NOTES TO CONSOLIDATED CONDENSED FINANCIAL STATEMENT
1. In opinion of the Company, the accompanying unaudited
consolidated condensed financial statements contain all
adjustments necessary to present fairly the financial position
as of August 31, 1998 and May 31, 1998 and the results of
operations for the three months ended August 31, 1998 and
August 31, 1997 and changes in financial position for the
three months then ended.
2. There is no provision nor shall there be any provisions for
profit sharing, dividends, or any other benefits of any nature
at any time for this fiscal year.
3. For the three month period ended August 31, 1998, the profit
was divided by 2,771,925 (less 28,432 Treasury shares) to
calculate the earnings per share. For the three month period
ended August 31, 1997, the profit was divided by 2,749,667
(less 28,442 Treasury shares) to calculate the earnings per
share.
4. The results of operations for the three month period ended
August 31, 1998 are not necessarily indicative of the results
to be expected for the full year.
<PAGE>
FORM 10-QSB
TAYLOR DEVICES, INC.
MANAGEMENT'S DISCUSSION AND ANALYSIS OF THE
FINANCIAL CONDITION AND RESULTS OF OPERATIONS
The Private Securities Litigation Reform Act of 1995 provides a
"safe harbor" for forward-looking statements. Certain matters
discussed in this section and elsewhere in this Report, which are
not historical facts, are forward-looking statements. As such,
these statements involve risks and uncertainties including, but not
limited to, economic conditions, product demand and industry
capacity, competition, pricing pressures, the need for the Company
to keep pace with customer needs and technological developments,
and other factors.
The following is Management's discussion and analysis of certain
significant factors which have affected the Company's earnings
during the periods included in the accompanying consolidated
condensed statements of income.
A summary of the period to period changes in the principal items
included in the consolidated statements of income is shown below:
Comparisons of three months ended
August 31, 1998 - August 31, 1997
Increase (decrease)
Net Sales $ 15,845
Cost of Sales (118,339)
Selling, General and
Administrative Expenses 78,091
Other Expenses - 0 -
Other Income 7,286
Interest Expense 20,257
Net Profit Before Tax and
Minority Shareholders' Interest 43,122
Provision for Income Tax 11,572
Net Profit Before Equity in
Earnings of Affiliates 31,550
Equity in Earnings of Affiliates (1,490)
Minority Stockholders' Interest - 0 -
Net Income $ 30,060
<PAGE>
FORM 10-QSB
TAYLOR DEVICES, INC.
MANAGEMENT'S DISCUSSION (CON'T)
In the first quarter of Fiscal Year 1999 (QI99), the Company
experienced a significantly improved gross margin performance which
helped generate a 33% improvement in Net Income on an essentially
level sales volume.
In QI99, the Company's shipment mix, consisting of proportionately
more repeat defense orders and seismic progress billings than the
comparable period in Fiscal Year 1998 (QI98), produced a gross
margin figure of $885,507, or 35.2% of the sales figure of
$2,513,757. In QI98, shipments of $2,497,912 produced a gross
margin figure of $751,323, or 30.1%. Selling, General and
Administrative (SGA) costs increased to $657,453 in QI99 from
$579,362 due primarily to the royalty and commission costs
associated with the differing product mix. Operating Income
improved from the QI98 figure of $171,961 to $228,054 in QI99.

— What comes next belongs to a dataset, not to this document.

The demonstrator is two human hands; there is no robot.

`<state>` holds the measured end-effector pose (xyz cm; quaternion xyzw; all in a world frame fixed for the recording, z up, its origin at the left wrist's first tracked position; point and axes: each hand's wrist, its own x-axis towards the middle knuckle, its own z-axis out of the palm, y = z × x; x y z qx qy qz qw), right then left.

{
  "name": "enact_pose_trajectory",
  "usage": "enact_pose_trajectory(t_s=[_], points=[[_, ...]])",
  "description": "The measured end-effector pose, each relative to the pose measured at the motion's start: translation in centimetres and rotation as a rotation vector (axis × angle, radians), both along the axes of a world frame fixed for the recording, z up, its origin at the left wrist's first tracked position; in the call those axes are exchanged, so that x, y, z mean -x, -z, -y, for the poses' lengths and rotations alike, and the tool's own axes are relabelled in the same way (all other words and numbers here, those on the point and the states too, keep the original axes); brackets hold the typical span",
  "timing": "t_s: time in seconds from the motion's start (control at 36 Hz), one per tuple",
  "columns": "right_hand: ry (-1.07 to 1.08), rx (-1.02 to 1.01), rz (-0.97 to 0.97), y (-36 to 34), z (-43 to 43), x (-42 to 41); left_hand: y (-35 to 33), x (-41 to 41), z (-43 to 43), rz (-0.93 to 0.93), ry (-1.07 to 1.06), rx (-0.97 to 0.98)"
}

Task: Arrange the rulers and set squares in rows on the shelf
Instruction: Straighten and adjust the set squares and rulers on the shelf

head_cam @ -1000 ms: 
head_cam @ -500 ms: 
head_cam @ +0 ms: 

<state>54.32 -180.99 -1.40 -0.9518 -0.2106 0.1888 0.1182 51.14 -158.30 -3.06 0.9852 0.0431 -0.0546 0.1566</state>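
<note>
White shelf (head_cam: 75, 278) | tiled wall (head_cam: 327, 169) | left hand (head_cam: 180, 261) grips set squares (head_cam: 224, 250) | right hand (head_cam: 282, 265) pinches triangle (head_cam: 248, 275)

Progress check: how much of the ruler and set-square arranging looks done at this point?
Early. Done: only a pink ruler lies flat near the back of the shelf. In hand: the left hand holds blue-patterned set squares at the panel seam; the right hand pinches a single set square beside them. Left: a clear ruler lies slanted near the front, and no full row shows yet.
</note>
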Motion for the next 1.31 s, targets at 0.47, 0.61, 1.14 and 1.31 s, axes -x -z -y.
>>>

Net Other expenses increased to $42,413 in QI99 from the figure of
$29,442 for QI98 as a result of the interest expense on the loans
taken out in mid FY98 to finance the construction of the new
seismic test/assembly structure. Pretax income improved from
$142,519 for QI98 to $185,641 in QI99. With the impact of
Affiliate Income and Minority Shareholder Interest remaining stable
between the two periods, the reported Net Income for QI99 was
$120,452 and $.04 per share compared to $90,392 and $.03 per share
in QI98.
The increasing proportion of seismic orders in the product mix
continues to impact the Company's balance sheet. The Inventory
remains at a relatively high level as a few large shipments
continue to be delayed by design alterations and customer delivery
changes. Receivables also experienced an increase due, in part, to
contractual retainages held by customers until final product
installation. The cash balance remains at a very favorable level,
due in large measure to the continuing receipt of progress and
advanced payments on certain larger seismic orders.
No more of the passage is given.